Retype all entries exactly, skipping pictures.

■ ■ ■

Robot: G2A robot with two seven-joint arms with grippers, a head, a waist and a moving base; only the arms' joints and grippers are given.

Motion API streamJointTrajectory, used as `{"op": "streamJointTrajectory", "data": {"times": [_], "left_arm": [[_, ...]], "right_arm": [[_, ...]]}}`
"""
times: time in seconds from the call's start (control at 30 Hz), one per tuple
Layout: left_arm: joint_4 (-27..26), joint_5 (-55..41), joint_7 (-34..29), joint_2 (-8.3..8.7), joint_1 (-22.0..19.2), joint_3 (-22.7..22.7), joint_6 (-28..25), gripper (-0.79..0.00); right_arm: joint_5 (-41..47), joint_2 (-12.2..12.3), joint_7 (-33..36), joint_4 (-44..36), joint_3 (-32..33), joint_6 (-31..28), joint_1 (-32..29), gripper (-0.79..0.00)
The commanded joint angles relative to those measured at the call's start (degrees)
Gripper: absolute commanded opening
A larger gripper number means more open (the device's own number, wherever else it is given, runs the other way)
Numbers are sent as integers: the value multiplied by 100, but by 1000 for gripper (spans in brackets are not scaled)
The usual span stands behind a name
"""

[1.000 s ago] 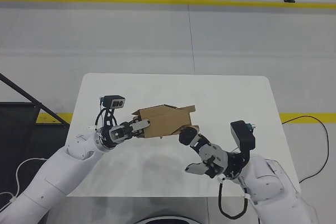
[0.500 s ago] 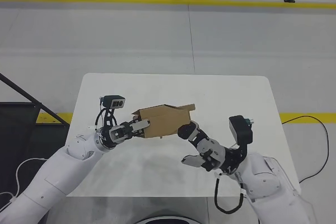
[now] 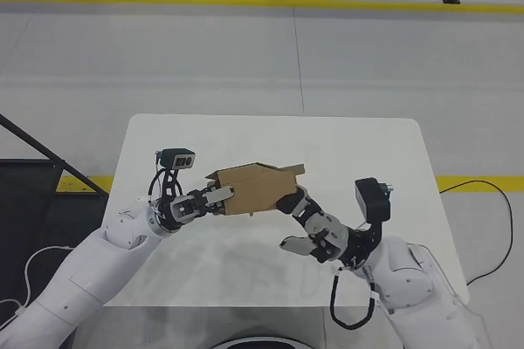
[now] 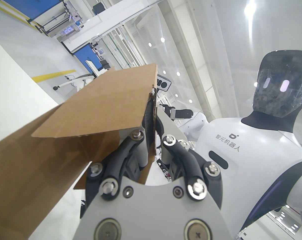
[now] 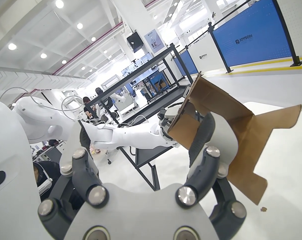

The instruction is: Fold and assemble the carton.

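The white desk (image 3: 358,148) lies before you. The brown carton (image 3: 258,188) hangs over its middle, a touch toward 9 o'clock, lying lengthwise from 9 to 3 o'clock. It is only half formed: the 3 o'clock end is open, its flaps (image 5: 273,123) splayed outward, and one flap stands out along the 12 o'clock edge.

Your left fingers (image 3: 217,197) meet the carton at its 9 o'clock end. The left wrist view shows them (image 4: 151,118) pinched tight on a cardboard wall, with the board's edge sandwiched between the dark pads.

Your right fingers (image 3: 290,205) sit at the carton's 4 o'clock corner, spread wide and gripping nothing. One finger (image 5: 208,131) presses against the open end just beside a flap, while the other points away toward 6 o'clock, well apart from the cardboard.
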Motion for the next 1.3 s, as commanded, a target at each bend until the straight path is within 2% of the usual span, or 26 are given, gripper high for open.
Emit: {"op": "streamJointTrajectory", "data": {"times": [0.0, 0.2, 0.5, 1.27], "left_arm": [[0, 0, 0, 0, 0, 0, 0, -785], [0, 0, 0, 0, 0, 0, 0, -785], [0, 0, 0, 0, 0, 0, 0, -785], [0, 0, 0, 0, 0, 0, 0, -785]], "right_arm": [[-3, -6, 12, 14, -20, 3, 27, 0], [-80, -32, 58, 58, -118, -17, 127, 0], [-791, -88, -520, -17, -97, 190, 50, 0], [-224, -88, 342, 148, -279, -69, 279, 0]]}}
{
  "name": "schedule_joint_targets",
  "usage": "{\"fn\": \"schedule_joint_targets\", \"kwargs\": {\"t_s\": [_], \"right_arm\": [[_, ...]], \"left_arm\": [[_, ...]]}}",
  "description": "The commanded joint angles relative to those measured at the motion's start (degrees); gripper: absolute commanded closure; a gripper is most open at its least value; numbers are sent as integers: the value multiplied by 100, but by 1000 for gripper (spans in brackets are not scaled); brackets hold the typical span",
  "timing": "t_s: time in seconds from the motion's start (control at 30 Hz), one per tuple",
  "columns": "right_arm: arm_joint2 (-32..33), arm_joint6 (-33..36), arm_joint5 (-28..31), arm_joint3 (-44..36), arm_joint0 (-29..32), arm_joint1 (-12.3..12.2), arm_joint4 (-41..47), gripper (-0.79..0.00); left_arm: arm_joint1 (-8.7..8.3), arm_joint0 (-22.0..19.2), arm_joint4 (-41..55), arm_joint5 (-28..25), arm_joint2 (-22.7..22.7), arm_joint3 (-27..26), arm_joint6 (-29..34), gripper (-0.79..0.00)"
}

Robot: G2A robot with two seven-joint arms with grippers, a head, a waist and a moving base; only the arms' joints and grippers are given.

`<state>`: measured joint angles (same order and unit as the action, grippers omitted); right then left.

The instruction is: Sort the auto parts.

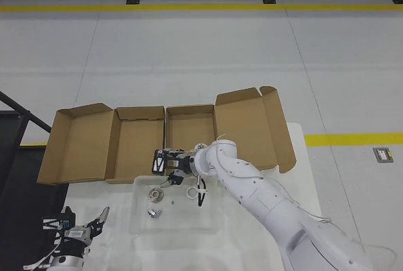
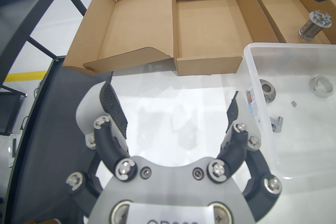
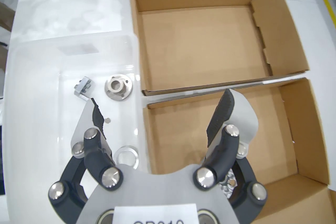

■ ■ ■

### RESPONSE FOR THIS EXERCISE
Robot: G2A robot with two seven-joint arms with grippers, a head, a waist and a moving base; only the arms' joints and grippers are given.

Motion API streamJointTrajectory, used as `{"op": "streamJointTrajectory", "data": {"times": [_], "left_arm": [[_, ...]], "right_arm": [[_, ...]]}}`
"""
times: time in seconds from the call's start (control at 30 Hz), one per tuple
Layout: left_arm: joint_4 (-27..26), joint_5 (-55..41), joint_7 (-34..29), joint_2 (-8.3..8.7), joint_1 (-22.0..19.2), joint_3 (-22.7..22.7), joint_6 (-28..25), gripper (-0.79..0.00); right_arm: joint_5 (-41..47), joint_2 (-12.2..12.3), joint_7 (-33..36), joint_4 (-44..36), joint_3 (-32..33), joint_6 (-31..28), joint_1 (-32..29), gripper (-0.79..0.00)
The commanded joint angles relative to those measured at the call's start (degrees)
Gripper: absolute commanded opening
A larger gripper number means more open (the device's own number, wherever else it is given, runs the other way)
Numbers are sent as integers: the value multiplied by 100, but by 1000 for gripper (spans in brackets are not scaled)
The usual span stands behind a name
"""

[1.000 s ago] 
[0.500 s ago] 
[now] 
[now] 
[now] 

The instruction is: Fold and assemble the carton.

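The white desk (image 3: 358,148) lies before you. The brown carton (image 3: 258,188) hangs over its middle, a touch toward 9 o'clock, lying lengthwise from 9 to 3 o'clock. It is only half formed: the 3 o'clock end is open, its flaps (image 5: 273,123) splayed outward, and one flap stands out along the 12 o'clock edge.

Your left fingers (image 3: 217,197) meet the carton at its 9 o'clock end. The left wrist view shows them (image 4: 151,118) pinched tight on a cardboard wall, with the board's edge sandwiched between the dark pads.

Your right fingers (image 3: 290,205) sit at the carton's 4 o'clock corner, spread wide and gripping nothing. One finger (image 5: 208,131) presses against the open end just beside a flap, while the other points away toward 6 o'clock, well apart from the cardboard.
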Motion for the next 1.3 s, as commanded, a target at each bend until the straight path is within 2% of the usual span, or 26 are given, gripper high for open.
Emit: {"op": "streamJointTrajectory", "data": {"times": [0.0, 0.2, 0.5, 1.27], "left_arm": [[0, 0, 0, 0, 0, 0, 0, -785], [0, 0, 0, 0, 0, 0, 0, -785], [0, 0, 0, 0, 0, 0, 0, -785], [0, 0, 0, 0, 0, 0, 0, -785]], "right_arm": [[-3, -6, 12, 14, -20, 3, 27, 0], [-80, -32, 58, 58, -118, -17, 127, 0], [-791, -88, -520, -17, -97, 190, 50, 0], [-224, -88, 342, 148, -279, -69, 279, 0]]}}
{
  "name": "schedule_joint_targets",
  "usage": "{\"fn\": \"schedule_joint_targets\", \"kwargs\": {\"t_s\": [_], \"right_arm\": [[_, ...]], \"left_arm\": [[_, ...]]}}",
  "description": "The commanded joint angles relative to those measured at the motion's start (degrees); gripper: absolute commanded closure; a gripper is most open at its least value; numbers are sent as integers: the value multiplied by 100, but by 1000 for gripper (spans in brackets are not scaled); brackets hold the typical span",
  "timing": "t_s: time in seconds from the motion's start (control at 30 Hz), one per tuple",
  "columns": "right_arm: arm_joint2 (-32..33), arm_joint6 (-33..36), arm_joint5 (-28..31), arm_joint3 (-44..36), arm_joint0 (-29..32), arm_joint1 (-12.3..12.2), arm_joint4 (-41..47), gripper (-0.79..0.00); left_arm: arm_joint1 (-8.7..8.3), arm_joint0 (-22.0..19.2), arm_joint4 (-41..55), arm_joint5 (-28..25), arm_joint2 (-22.7..22.7), arm_joint3 (-27..26), arm_joint6 (-29..34), gripper (-0.79..0.00)"
}

Robot: G2A robot with two seven-joint arms with grippers, a head, a waist and a moving base; only the arms' joints and grippers are given.

`<state>`: measured joint angles (same order and unit as the action, grippers omitted); right then left.

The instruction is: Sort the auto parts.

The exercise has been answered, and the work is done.